§ **Task directions**:
Verbatim copy, pictures excluded: every line from the one with "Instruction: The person" through the final line of the data below, and no other line.
━━━━━ Given data ━━━━━
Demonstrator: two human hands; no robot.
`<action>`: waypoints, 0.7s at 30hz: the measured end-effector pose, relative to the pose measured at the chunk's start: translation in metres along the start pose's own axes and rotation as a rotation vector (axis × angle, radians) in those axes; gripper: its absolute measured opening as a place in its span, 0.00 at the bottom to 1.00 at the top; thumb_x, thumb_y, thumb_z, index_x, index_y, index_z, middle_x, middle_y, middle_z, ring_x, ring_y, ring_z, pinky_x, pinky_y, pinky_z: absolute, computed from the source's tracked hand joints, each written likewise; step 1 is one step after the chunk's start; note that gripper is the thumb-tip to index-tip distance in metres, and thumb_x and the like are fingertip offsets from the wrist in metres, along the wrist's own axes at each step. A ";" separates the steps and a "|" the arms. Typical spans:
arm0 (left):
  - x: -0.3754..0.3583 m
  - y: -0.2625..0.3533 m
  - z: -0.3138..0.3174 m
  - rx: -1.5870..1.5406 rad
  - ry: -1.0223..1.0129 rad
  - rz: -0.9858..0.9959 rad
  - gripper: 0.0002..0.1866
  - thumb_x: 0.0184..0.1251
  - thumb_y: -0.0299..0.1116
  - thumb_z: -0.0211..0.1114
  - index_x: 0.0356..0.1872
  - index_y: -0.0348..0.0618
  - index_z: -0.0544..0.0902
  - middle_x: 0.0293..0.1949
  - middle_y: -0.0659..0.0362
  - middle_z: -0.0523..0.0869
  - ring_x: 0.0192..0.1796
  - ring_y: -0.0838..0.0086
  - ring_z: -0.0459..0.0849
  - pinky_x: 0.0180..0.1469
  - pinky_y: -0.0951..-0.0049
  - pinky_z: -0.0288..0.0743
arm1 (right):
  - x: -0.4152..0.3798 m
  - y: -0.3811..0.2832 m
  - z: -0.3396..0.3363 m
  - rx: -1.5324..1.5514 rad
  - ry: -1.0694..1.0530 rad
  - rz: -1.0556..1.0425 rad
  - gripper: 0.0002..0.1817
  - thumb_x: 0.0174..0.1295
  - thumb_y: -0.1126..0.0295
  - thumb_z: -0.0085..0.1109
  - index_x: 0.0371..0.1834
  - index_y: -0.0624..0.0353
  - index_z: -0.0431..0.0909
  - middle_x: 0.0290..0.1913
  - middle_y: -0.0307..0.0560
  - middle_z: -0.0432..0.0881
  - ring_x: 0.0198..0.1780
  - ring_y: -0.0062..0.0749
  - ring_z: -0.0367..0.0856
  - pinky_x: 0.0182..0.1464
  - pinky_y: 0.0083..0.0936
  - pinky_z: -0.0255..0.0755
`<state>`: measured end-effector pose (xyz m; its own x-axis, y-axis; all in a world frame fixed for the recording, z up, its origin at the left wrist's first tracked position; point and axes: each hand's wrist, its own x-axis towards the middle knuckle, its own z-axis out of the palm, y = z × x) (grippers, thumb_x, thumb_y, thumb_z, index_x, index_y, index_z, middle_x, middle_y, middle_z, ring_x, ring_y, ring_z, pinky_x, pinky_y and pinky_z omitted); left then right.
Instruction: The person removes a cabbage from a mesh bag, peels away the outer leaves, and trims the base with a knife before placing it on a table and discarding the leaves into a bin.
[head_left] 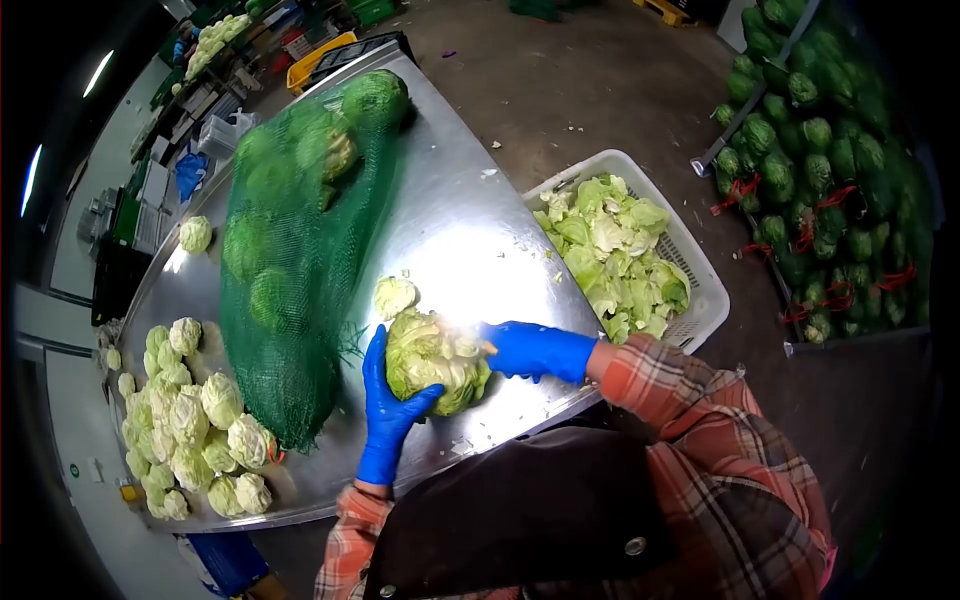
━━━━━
§ **Task result**:
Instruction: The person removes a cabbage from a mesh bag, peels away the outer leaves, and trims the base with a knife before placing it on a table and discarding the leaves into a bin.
[head_left] 

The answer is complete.